The answer is all of the data repeated exactly, with each picture omitted.
/---
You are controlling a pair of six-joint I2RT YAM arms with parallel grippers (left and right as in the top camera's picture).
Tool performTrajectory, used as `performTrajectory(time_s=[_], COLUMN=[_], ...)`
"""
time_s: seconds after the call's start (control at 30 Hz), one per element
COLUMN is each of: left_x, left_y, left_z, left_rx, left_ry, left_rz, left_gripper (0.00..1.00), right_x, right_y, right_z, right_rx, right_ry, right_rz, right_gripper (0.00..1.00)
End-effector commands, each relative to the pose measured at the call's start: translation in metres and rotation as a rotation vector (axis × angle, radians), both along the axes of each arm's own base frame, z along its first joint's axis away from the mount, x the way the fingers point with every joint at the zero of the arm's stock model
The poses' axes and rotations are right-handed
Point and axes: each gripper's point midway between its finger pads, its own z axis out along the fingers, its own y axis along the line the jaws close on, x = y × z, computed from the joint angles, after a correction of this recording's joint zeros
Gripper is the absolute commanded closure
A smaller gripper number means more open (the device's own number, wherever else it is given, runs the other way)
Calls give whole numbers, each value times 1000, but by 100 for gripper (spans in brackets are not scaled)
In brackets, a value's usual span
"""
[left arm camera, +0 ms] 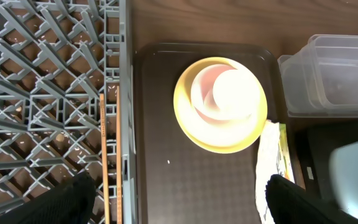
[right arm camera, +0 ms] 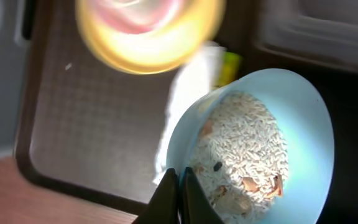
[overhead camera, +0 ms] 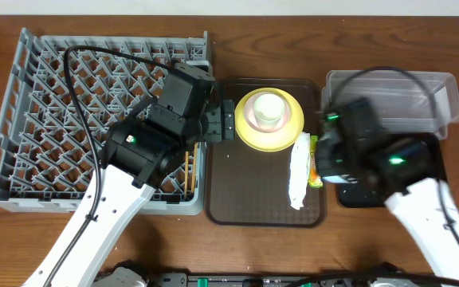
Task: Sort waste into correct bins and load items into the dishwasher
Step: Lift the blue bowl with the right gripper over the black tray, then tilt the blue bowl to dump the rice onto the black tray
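Rice-dumping step, I'd say. Right pincer (right arm camera: 178,186) is clenched on the rim of the light blue bowl (right arm camera: 253,143), and the white rice scraps (right arm camera: 241,149) are all sitting inside it. From the wrist view the bowl hangs over the dark patch on the right, just beside the paper wrapper (overhead camera: 299,171). So I reckon it's above the black tray (overhead camera: 355,196), with the clear tub (overhead camera: 397,92) just on the far side. Overhead, the arm hides the bowl, so I can't say if it's tipped.

Next move as I see it: get the bowl squarely over the correct bin and tip it so no rice lands on the brown tray (overhead camera: 253,191). Then carry it left to the dish rack (overhead camera: 54,119).

Left pincer (overhead camera: 226,119) is released, jaws wide, hovering at the brown tray's left edge near the yellow plate (left arm camera: 191,124), which has the pink bowl (left arm camera: 207,81) and cup (left arm camera: 235,93) stacked on it. Chopsticks (left arm camera: 102,162) already lie in the rack. Wrapper and packet (overhead camera: 315,163) aren't binned yet.
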Motion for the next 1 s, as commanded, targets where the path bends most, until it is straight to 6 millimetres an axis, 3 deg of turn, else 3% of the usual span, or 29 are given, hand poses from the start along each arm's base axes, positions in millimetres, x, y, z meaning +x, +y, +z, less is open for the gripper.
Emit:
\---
- ANSWER TO THE EXERCISE
You are controlling a pair of six-joint I2RT YAM arms with parallel grippers (left and right as in the top camera's picture).
Tool performTrajectory, used as `performTrajectory(time_s=[_], COLUMN=[_], ...)`
"""
time_s: seconds after the call's start (control at 30 Hz), one per element
COLUMN is each of: left_x, left_y, left_z, left_rx, left_ry, left_rz, left_gripper (0.00..1.00), right_x, right_y, right_z, right_rx, right_ry, right_rz, right_gripper (0.00..1.00)
End-effector commands, each relative to the pose measured at the call's start: translation in metres and rotation as a rotation vector (axis × angle, radians), both along the axes of each arm's own base frame, z along its first joint's axis away from the mount, x the way the fingers point with every joint at the zero of the arm's stock model
The poses' axes and rotations are right-handed
Point and axes: each gripper's point midway between its finger pads, its own z axis out along the fingers, its own y axis along the line the jaws close on, x = y × z, computed from the joint angles, after a correction of this recording's joint zeros
Gripper is the absolute commanded closure
A smaller gripper number means more open (the device's own number, wherever else it is given, runs the other way)
Calls give whole numbers, each value times 1000, but by 100 for gripper (spans in brackets are not scaled)
In brackets, a value's usual span
"""
[left arm camera, +0 ms] 
[right arm camera, +0 ms] 
[overhead camera, +0 ms] 
Task: Sort waste into correct bins and load items into the dishwasher
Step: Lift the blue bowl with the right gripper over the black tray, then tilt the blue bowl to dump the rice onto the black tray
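Rice-dumping step, I'd say. Right pincer (right arm camera: 178,186) is clenched on the rim of the light blue bowl (right arm camera: 253,143), and the white rice scraps (right arm camera: 241,149) are all sitting inside it. From the wrist view the bowl hangs over the dark patch on the right, just beside the paper wrapper (overhead camera: 299,171). So I reckon it's above the black tray (overhead camera: 355,196), with the clear tub (overhead camera: 397,92) just on the far side. Overhead, the arm hides the bowl, so I can't say if it's tipped.

Next move as I see it: get the bowl squarely over the correct bin and tip it so no rice lands on the brown tray (overhead camera: 253,191). Then carry it left to the dish rack (overhead camera: 54,119).

Left pincer (overhead camera: 226,119) is released, jaws wide, hovering at the brown tray's left edge near the yellow plate (left arm camera: 191,124), which has the pink bowl (left arm camera: 207,81) and cup (left arm camera: 235,93) stacked on it. Chopsticks (left arm camera: 102,162) already lie in the rack. Wrapper and packet (overhead camera: 315,163) aren't binned yet.
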Motion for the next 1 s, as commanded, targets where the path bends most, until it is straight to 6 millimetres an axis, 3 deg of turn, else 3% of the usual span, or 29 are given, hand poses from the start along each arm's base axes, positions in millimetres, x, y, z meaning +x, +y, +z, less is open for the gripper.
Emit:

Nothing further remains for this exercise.